A esas alturas yo no tenía ganas de dormir, y una sensación que no estoy tentado de llamar irrealidad —el júbilo de saber que mi ser ya no residía en la marioneta de carne que la gente acostumbraba llamar Severian, sino en una remota estrella con suficiente energía para hacer florecer diez mil mundos— había lavado la fatiga que sintiera después de restaurar al hombre muerto. Recordé cuánto habíamos andado con Miles cuando ninguno de los dos habría debido dar un paso, y supe que ahora las cosas eran diferentes.
—Ven —dije—. Echaremos un vistazo a la ciudad, y no bien la primera cantina quite el cerrojo te convidaré a un trago.
No me respondió.

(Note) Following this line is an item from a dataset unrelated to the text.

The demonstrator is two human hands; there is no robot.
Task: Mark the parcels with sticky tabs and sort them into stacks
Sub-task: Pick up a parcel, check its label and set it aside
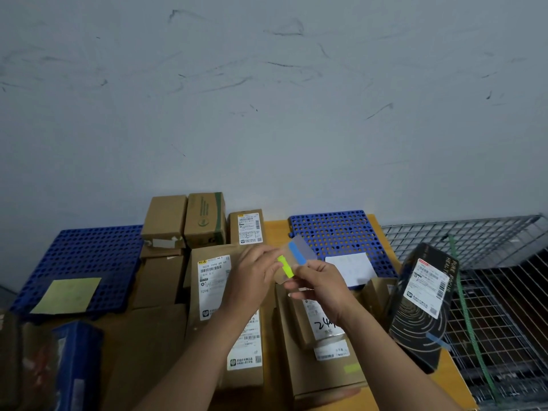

Cuando lo conduje a un sitio donde brillaban las estrellas, puso la cara de alguien que se asombra en medio de sueños extraños.

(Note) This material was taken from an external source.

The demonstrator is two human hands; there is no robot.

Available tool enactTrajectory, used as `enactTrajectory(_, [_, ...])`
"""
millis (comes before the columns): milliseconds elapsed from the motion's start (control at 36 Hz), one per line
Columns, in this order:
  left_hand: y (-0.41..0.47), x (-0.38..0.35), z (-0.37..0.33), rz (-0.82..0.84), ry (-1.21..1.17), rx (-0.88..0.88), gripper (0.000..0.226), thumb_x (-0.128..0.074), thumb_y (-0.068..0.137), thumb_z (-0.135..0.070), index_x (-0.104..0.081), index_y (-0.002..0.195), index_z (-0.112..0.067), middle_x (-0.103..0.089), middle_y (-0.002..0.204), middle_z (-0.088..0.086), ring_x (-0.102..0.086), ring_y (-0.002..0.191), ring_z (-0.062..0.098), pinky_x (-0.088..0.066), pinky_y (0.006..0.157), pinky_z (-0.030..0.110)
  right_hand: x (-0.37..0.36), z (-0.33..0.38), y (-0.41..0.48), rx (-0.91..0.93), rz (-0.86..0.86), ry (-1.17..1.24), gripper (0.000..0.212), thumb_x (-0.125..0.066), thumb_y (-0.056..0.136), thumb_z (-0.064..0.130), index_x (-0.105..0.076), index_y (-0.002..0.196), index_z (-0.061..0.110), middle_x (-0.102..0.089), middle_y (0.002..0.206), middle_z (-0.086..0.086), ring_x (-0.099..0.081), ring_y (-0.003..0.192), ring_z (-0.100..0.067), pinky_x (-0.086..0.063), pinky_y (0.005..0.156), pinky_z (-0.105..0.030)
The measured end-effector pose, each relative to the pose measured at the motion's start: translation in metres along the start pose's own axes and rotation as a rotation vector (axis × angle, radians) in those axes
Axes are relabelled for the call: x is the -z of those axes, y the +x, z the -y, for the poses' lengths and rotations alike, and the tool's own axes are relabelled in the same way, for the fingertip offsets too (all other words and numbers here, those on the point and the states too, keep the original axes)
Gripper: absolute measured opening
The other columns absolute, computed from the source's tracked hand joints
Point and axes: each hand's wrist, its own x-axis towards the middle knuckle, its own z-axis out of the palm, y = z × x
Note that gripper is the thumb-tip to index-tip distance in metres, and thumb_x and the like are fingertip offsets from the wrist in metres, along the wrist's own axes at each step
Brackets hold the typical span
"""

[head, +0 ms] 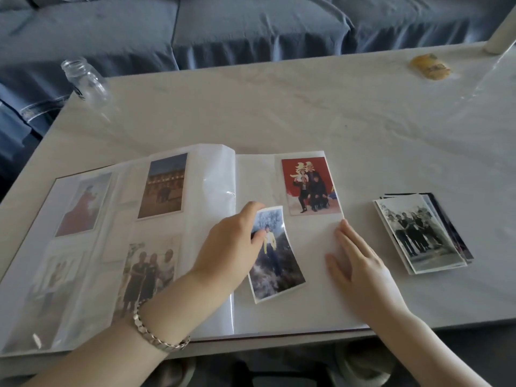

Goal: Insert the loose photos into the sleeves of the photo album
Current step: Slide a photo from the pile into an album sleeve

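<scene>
An open photo album (262, 174) lies on the table near its front edge. Its left page holds several sleeved photos; the right page holds a red group photo (310, 185) at the top right. My left hand (231, 247) pinches a curled colour photo (275, 263) of a person in a yellow top, held over the middle of the right page. My right hand (357, 263) lies flat, fingers straight, pressing the right edge of that page. A stack of loose photos (421, 236), black-and-white one on top, sits on the table to the right of the album.
A clear glass jar (86, 79) stands at the table's far left corner. A yellow wrapper (430, 67) lies far right by a white post (499, 32). A blue-grey sofa (251, 26) runs behind the pale marble-look table (307, 107).
</scene>
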Motion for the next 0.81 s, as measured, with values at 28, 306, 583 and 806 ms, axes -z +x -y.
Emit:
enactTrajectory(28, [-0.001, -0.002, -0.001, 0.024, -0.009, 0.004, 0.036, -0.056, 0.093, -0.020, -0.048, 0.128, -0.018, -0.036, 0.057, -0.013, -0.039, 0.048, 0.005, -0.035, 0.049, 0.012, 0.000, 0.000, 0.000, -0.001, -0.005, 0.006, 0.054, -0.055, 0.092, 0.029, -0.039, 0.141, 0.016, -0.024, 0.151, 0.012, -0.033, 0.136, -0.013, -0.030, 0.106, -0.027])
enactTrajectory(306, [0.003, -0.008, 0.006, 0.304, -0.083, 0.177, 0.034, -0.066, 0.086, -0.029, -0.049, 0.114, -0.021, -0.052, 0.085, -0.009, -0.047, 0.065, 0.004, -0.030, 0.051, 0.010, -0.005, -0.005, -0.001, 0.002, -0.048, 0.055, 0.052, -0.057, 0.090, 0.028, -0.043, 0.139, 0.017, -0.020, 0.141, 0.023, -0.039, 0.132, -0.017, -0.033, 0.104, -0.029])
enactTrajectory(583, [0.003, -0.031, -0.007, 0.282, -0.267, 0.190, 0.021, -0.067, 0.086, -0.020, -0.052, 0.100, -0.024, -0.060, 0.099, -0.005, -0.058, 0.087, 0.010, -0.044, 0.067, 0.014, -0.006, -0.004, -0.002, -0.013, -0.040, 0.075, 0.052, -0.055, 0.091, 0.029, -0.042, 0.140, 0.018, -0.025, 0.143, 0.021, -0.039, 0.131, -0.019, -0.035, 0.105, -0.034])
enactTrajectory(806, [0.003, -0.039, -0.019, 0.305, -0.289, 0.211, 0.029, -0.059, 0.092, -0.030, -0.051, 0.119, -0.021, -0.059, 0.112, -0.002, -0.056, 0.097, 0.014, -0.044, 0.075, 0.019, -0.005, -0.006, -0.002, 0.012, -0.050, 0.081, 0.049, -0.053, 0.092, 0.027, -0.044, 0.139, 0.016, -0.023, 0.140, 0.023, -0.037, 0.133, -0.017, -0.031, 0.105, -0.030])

Si describiera nuestros vagabundeos en detalle, lector, sin duda te aburrirías; pero para mí no fue aburrido. Caminamos por las cumbres de las colinas, hacia el norte, hasta topar con la muralla de la ciudad, una cosa destartalada cuya construcción parecía tanto producto del orgullo como del miedo. De vuelta caminamos por callejuelas acogedoras, tortuosas, bordeadas de casas a medias de madera, para llegar al río justo cuando a nuestras espaldas apuntaba sobre los techos la primera luz del nuevo día.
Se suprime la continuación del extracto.